■ **Directions**
When you have gone through the records below, state only how many lines include the word "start".

Data records
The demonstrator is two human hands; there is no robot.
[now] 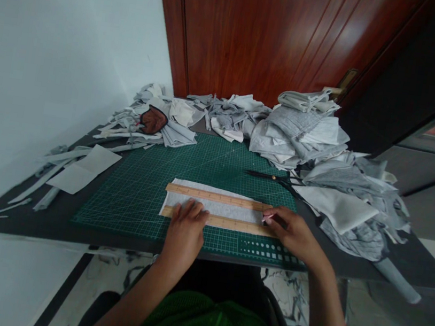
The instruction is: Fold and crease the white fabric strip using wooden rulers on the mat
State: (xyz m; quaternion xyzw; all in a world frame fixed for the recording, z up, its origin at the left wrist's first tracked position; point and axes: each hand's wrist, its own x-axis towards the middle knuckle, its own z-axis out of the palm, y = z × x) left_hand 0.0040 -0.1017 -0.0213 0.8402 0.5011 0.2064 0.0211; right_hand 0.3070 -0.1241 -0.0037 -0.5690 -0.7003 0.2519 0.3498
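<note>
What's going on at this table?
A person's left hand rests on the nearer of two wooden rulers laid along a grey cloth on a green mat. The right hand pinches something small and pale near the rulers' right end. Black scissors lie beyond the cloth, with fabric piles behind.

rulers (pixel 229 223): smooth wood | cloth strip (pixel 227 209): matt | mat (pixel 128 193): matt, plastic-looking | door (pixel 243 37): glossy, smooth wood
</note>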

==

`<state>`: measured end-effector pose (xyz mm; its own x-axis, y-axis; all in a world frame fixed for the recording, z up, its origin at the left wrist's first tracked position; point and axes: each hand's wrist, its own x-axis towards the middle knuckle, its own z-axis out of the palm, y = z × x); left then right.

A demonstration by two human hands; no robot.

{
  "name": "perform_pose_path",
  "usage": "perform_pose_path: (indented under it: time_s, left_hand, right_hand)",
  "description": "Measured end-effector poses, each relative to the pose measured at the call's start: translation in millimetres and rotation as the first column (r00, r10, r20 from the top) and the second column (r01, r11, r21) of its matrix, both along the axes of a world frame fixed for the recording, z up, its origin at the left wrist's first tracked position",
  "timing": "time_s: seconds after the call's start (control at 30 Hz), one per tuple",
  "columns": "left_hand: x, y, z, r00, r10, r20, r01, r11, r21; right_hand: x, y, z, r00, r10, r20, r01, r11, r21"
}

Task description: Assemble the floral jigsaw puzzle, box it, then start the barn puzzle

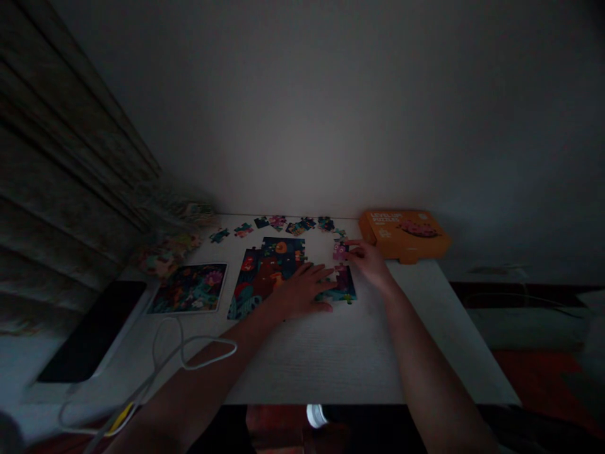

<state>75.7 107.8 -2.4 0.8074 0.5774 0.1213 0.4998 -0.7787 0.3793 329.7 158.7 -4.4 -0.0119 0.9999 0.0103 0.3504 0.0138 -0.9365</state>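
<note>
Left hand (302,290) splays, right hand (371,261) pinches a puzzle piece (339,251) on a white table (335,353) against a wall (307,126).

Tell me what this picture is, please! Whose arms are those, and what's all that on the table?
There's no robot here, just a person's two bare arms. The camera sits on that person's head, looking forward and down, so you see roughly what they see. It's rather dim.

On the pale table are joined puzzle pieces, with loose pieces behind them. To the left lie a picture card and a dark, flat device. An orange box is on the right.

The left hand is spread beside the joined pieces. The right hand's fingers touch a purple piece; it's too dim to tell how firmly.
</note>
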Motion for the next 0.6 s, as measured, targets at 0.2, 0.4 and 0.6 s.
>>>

■ **The answer**
3